The Weirdness of Being Here

Don't get me wrong, I love being home, back in the States, seeing my Mom and my beautiful house and my Target.

But having two residences, one that has less than half of our things in it (it's half empty), isn't all that it's cracked up to be.

There's an odd feeling of being in a half-finished house and thinking a sofa should be somewhere, when it's not there. Like a phantom limb.

Also, my favorite homebody pastimes are rearranging furniture, books, display items. Also decluttering and optimizing a space or a storage. Tasks that are not really doable or much less rewarding in a house with half the furniture.

For example, I can't declutter a book shelf, when all the other bookshelves are in Paris. I can't move furniture in my dining room around when there's only a table and some chairs in there. Etc.

Sure, I've had some fun with arranging holiday decorations, but it's not the same. And I'm only here for two weeks, so it's not like I'm going to pick up a construction or painting project (no matter how much I'd like to).

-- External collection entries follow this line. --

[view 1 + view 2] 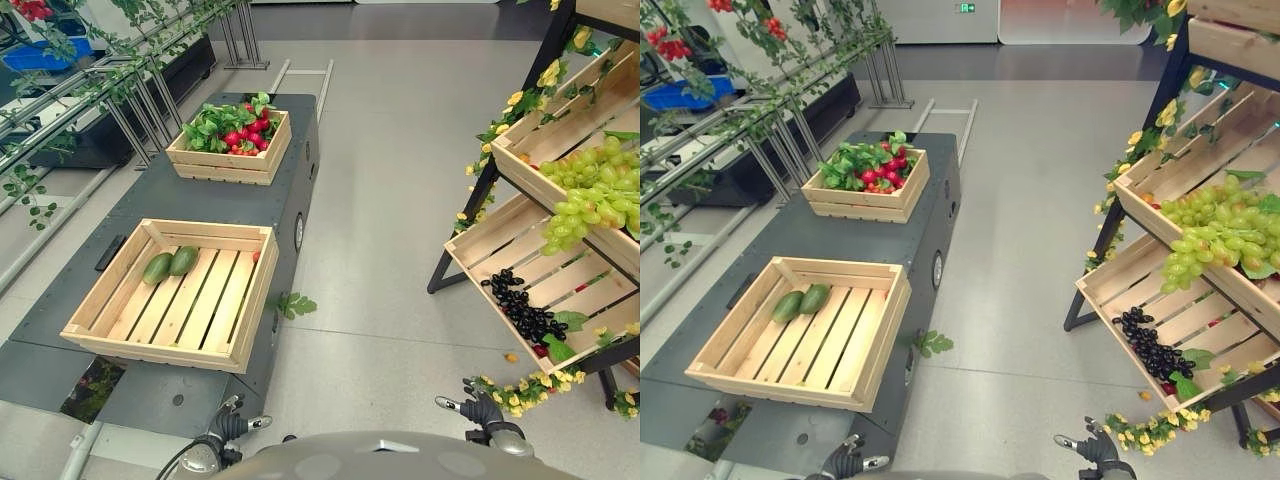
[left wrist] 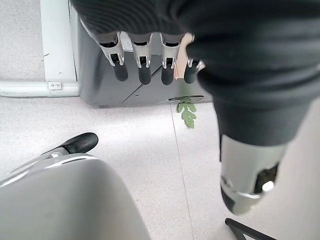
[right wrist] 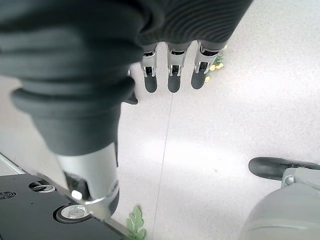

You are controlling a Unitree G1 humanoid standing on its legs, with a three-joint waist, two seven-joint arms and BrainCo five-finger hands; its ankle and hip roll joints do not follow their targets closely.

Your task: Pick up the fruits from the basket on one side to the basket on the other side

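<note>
On a dark cart, the near wooden crate (image 1: 150,350) holds two green fruits (image 1: 170,265) lying side by side at its far left, plus a small red thing (image 1: 256,256) at its right wall. On the slanted shelf to the right, green grapes (image 1: 590,195) fill an upper crate (image 1: 540,190) and black grapes (image 1: 525,305) lie in the lower crate (image 1: 570,280). My left hand (image 1: 232,424) hangs low beside the cart, its fingers (image 2: 144,62) straight and empty. My right hand (image 1: 478,408) hangs near the shelf's foot, fingers (image 3: 172,75) straight, holding nothing.
A second crate (image 1: 225,165) of red radishes and green leaves (image 1: 245,130) sits at the cart's far end. Metal railings with vines (image 1: 100,90) run along the left. A loose leaf (image 1: 293,304) lies on the grey floor between the cart and the shelf.
</note>
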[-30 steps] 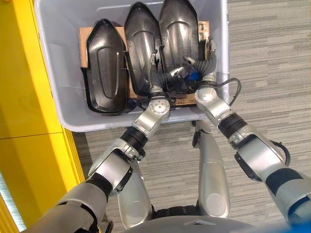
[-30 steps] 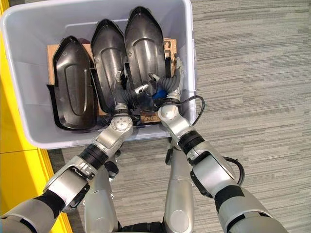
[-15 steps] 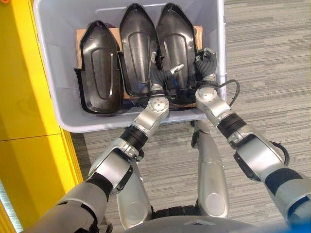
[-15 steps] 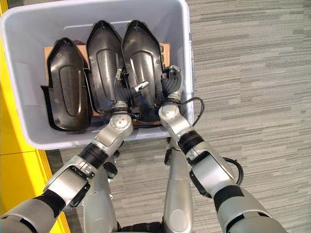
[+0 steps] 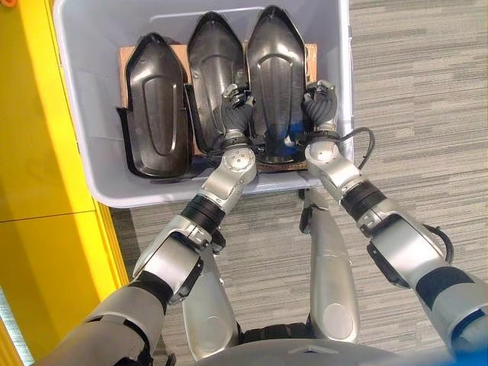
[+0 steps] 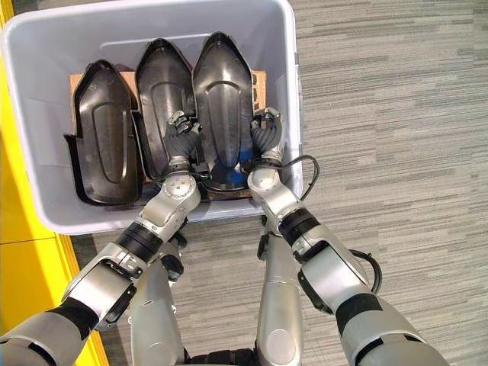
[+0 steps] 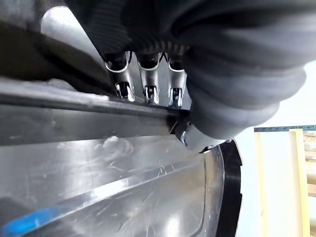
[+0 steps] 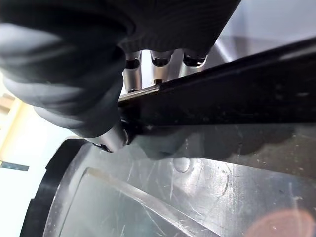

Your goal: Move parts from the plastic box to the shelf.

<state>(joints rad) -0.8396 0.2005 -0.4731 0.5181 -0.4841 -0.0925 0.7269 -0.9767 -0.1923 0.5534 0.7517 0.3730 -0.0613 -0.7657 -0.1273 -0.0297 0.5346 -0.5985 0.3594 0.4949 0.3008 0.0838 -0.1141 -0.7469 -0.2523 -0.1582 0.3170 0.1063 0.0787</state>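
Grey carpet (image 5: 427,91) lies under the plastic box (image 5: 84,130); inside, left robot hand (image 5: 235,114) and right robot hand (image 5: 320,107) pinch opposite edges of one black part (image 5: 276,69).

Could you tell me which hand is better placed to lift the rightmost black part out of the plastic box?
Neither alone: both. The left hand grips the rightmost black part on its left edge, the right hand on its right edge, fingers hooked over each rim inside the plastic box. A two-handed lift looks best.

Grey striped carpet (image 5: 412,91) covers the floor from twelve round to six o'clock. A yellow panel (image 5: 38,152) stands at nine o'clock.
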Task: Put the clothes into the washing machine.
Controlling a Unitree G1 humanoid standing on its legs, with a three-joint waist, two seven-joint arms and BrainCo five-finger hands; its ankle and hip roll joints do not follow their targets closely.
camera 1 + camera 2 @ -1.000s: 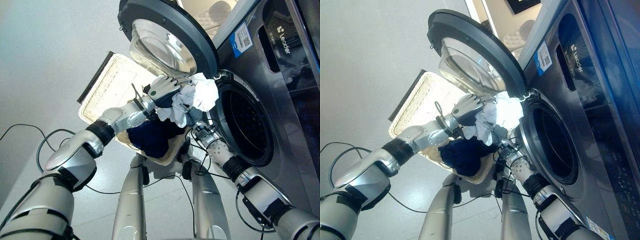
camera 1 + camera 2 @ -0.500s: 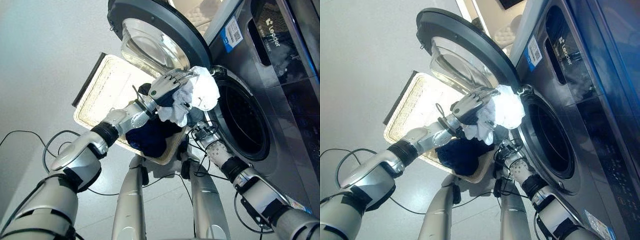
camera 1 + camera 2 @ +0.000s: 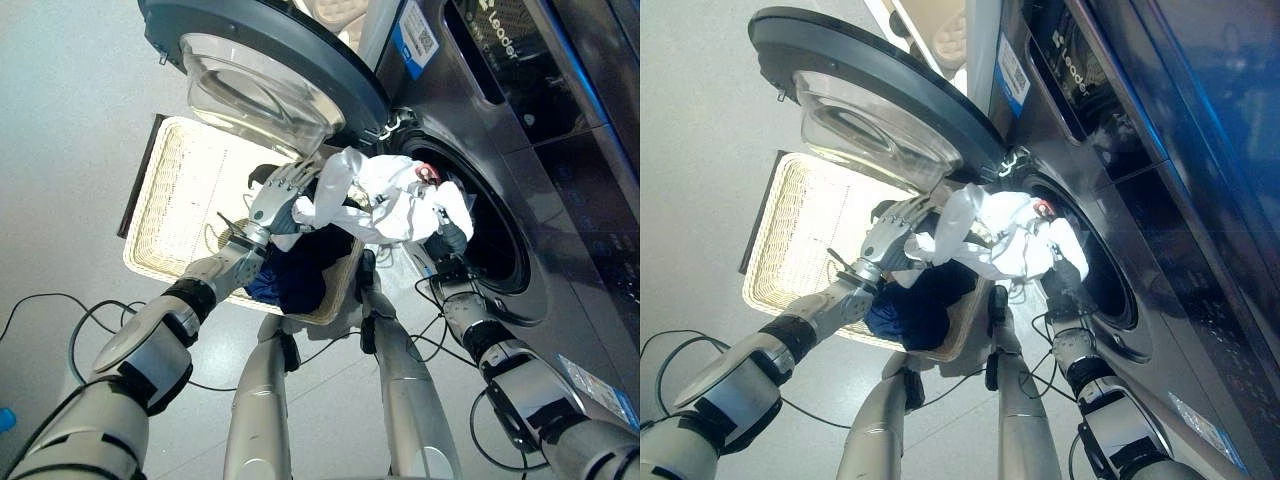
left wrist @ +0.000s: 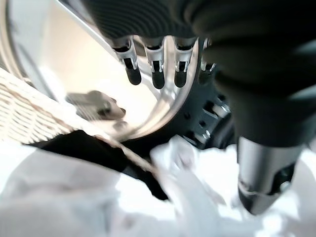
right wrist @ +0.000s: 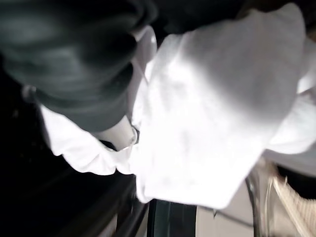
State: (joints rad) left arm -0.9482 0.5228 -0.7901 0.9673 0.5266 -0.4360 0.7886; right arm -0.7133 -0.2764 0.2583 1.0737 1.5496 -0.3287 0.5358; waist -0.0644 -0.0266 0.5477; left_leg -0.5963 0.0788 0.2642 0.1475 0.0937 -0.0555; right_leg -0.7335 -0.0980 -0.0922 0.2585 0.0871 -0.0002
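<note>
White garment (image 3: 395, 205): stretched between the two robot hands, one end bunched beside the left robot hand (image 3: 275, 200), the other already hanging over the lip of the drum opening (image 3: 495, 240) beside the right robot hand (image 3: 450, 238). A small red mark shows on the cloth near the right robot hand.

Left robot hand: fingers straight and relaxed in its wrist view, not curled on cloth; the garment lies against its palm side and is pushed rather than pinched. Right robot hand: at the rim of the opening, fingers covered by the cloth, so whether it grips cannot be told.

Dark garment (image 3: 300, 275): below the left robot hand, in the near corner of the wicker basket (image 3: 175, 205), not yet moved. The open door (image 3: 255, 55) stands just above the left robot hand.

Step in hand, as judged: feeding the white garment through the opening. To do it well, the left robot hand should sweep the trailing bunch toward the right robot hand and past the rim, staying under the door edge, so no sleeve drapes outside or catches on the latch. The right robot hand should draw the cloth deeper before letting go.
</note>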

In place of doing any arranging, I find myself staring into different spaces and imaging what could be. Thinking of what's in Paris, what's coming back with us, what's going where. What I'm going to need space for. What I can get rid of. What I'll need to construct. What I want to paint. What color. I stare and ponder, then I take pictures and add measurements. And then look at furniture and tile ideas online.

Or, sometimes I just get overwhelmed and I play solitaire on my phone to calm my brain.

In days we'll be back in Paris, rolling along on our normal day-to-day schedule, but a small part of my brain will be back here, pondering what the house will look like when we eventually move back.